At this point, we have produced a syntax tree that is valid as an ll4 syntax tree, yet meets all of the predicates described above. In its final form, ll4 contains all the information needed to generate concrete EVM machine code, including concrete addresses. At this point, codegen' is used to emit a list of bytes corresponding to the output bytecode. (codegen can be found in elle/ElleCompiler.thy, here)

An additional validation step is used after this point to ensure that all jumps are encodable in EVM (that is, their addresses are at least 1 byte and not more than 32 bytes). Code for these extra validators can be found in elle/ElleCorrect/ElleAltSemantics.thy, here. Examples of how all these pieces may be put together into a single verified compilation pipeline can be found in elle/ElleCompilerVerified.thy (here)

In the next section, Correctness, we will sketch the process by which the generated EVM instructions are proven correct with respect to the input program, making use of the information contained in these intermediate predicates.

Correctness

Here we describe the theorem establishing the correctness of the Elle compiler, and sketch its proof.

Note that links in this file are to the (frozen) ITP2019 branch of the repository, to ensure consistency of line numbers as master evolves.
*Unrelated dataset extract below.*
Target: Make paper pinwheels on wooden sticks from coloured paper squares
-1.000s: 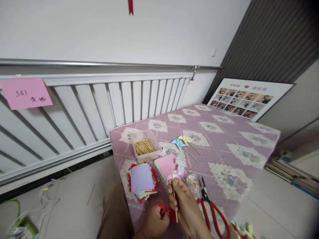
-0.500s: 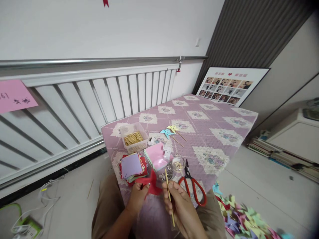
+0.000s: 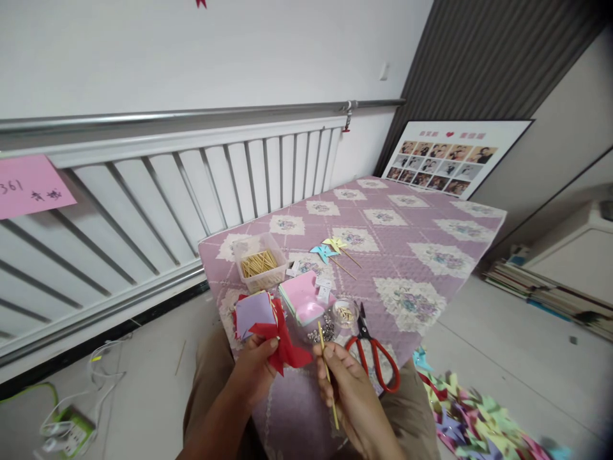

Though the line numbers may change, the general ideas should not.

In Implementation, we discussed the steps taken by the Elle compiler when translating code from the Elle language to EVM, and the specifications proven about the code generated after each step. In this section we will discuss the proofs that formally establish these invariants for each step, as well as the final theorem about the end-to-end process of compilation that ties them all together.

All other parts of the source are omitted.